# [Instructions to follow]
Print the listing exactly as it stands. Skip every picture.

*** Opening Given data ***

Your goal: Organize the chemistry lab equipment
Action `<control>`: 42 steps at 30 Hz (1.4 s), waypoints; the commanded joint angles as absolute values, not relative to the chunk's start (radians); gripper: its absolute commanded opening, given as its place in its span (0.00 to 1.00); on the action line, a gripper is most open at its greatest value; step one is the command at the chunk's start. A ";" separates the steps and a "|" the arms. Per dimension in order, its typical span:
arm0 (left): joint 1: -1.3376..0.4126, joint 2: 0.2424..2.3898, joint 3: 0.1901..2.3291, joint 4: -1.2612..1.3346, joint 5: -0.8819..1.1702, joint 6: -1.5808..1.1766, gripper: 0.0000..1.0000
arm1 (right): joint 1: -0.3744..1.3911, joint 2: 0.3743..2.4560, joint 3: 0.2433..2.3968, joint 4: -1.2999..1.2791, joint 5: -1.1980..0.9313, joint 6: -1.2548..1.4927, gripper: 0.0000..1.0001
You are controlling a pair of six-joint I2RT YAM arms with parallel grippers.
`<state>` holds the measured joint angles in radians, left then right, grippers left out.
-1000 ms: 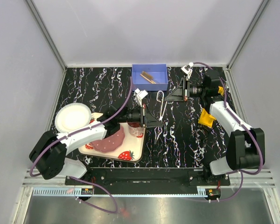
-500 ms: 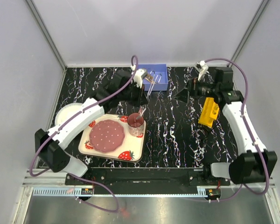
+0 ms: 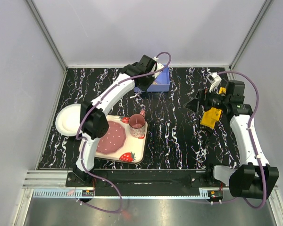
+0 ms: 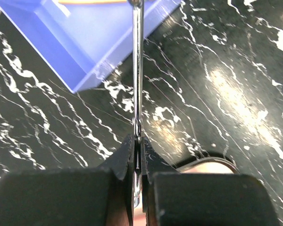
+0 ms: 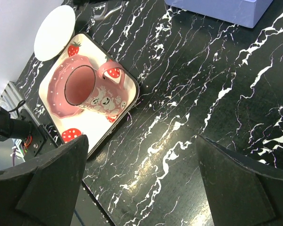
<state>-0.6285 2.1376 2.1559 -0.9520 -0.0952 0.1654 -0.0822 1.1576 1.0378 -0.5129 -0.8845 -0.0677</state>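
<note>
My left gripper (image 3: 142, 85) reaches to the near left corner of the blue bin (image 3: 160, 85) at the back. It is shut on the metal forceps (image 4: 137, 70), seen edge-on in the left wrist view as a thin bright strip running from the jaws (image 4: 137, 141) up over the bin's rim (image 4: 89, 52). A forceps ring (image 4: 208, 163) shows beside the right finger. My right gripper (image 3: 195, 104) hangs open and empty over the black tabletop, just left of the yellow holed rack (image 3: 210, 117). Its fingers (image 5: 52, 179) stand wide apart in the right wrist view.
A strawberry-print tray (image 3: 132, 159) with a pink plate (image 3: 114, 136) and pink cup (image 3: 137, 125) sits front left, also seen as tray (image 5: 114, 123) and cup (image 5: 87, 89). A white bowl (image 3: 68, 118) lies left of it. Grey walls enclose the table.
The left arm swung from beside the tray to the back, carrying the forceps to the blue bin. The right gripper opened and drew back right, toward the yellow rack.
</note>
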 commanded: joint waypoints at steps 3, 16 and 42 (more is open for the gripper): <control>-0.606 2.167 2.280 -0.839 -0.167 0.322 0.00 | -0.107 1.118 1.025 -0.453 -0.954 -0.055 1.00; -0.563 2.158 2.263 -0.557 0.046 0.259 0.03 | -0.124 1.144 1.019 -0.431 -0.994 -0.031 1.00; -0.534 1.718 1.833 -0.920 0.704 0.489 0.06 | 0.232 1.641 2.069 -1.187 -0.865 -1.138 1.00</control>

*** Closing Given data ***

# [Exercise output]
Your goal: Organize the chemistry lab equipment
Action `<control>`: 42 steps at 30 Hz (1.4 s), waypoints; the commanded joint angles as absolute values, not relative to the chunk's start (radians); gripper: its absolute commanded opening, given as its place in its span (0.00 to 1.00); on the action line, a gripper is most open at its greatest value; step one is the command at the chunk's start. A ";" separates the steps and a "|" the arms. Per dimension in order, its typical span:
arm0 (left): joint 1: -1.3376..0.4126, joint 2: 0.2424..2.3898, joint 3: 0.1901..2.3291, joint 4: -1.2612..1.3346, joint 5: -0.8819..1.1702, joint 6: -1.5808..1.1766, gripper: 0.0000..1.0000
arm1 (right): joint 1: -0.3744..1.3911, joint 2: 0.3743..2.4560, joint 3: 0.2433..2.3968, joint 4: -1.2999..1.2791, joint 5: -1.1980..0.9313, joint 6: -1.2548..1.4927, gripper: 0.0000..1.0001
You are controlling a pair of six-joint I2RT YAM arms with parallel grippers.
`<state>` holds the measured joint angles in radians, left then right, grippers left out.
-1000 ms: 
-500 ms: 
+0 ms: 
+0 ms: 
+0 ms: 
<state>-0.6285 2.1376 2.1559 -0.9520 -0.0952 0.1654 -0.0822 1.1576 1.0378 -0.5129 -0.8845 -0.0677</state>
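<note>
My left gripper (image 3: 142, 85) reaches to the near left corner of the blue bin (image 3: 160, 85) at the back. It is shut on the metal forceps (image 4: 137, 70), seen edge-on in the left wrist view as a thin bright strip running from the jaws (image 4: 137, 141) up over the bin's rim (image 4: 89, 52). A forceps ring (image 4: 208, 163) shows beside the right finger. My right gripper (image 3: 195, 104) hangs open and empty over the black tabletop, just left of the yellow holed rack (image 3: 210, 117). Its fingers (image 5: 52, 179) stand wide apart in the right wrist view.
A strawberry-print tray (image 3: 132, 159) with a pink plate (image 3: 114, 136) and pink cup (image 3: 137, 125) sits front left, also seen as tray (image 5: 114, 123) and cup (image 5: 87, 89). A white bowl (image 3: 68, 118) lies left of it. Grey walls enclose the table.
The left arm swung from beside the tray to the back, carrying the forceps to the blue bin. The right gripper opened and drew back right, toward the yellow rack.
</note>
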 commanded: joint waypoints at steps 3, 16 and 42 (more is open for the gripper): <control>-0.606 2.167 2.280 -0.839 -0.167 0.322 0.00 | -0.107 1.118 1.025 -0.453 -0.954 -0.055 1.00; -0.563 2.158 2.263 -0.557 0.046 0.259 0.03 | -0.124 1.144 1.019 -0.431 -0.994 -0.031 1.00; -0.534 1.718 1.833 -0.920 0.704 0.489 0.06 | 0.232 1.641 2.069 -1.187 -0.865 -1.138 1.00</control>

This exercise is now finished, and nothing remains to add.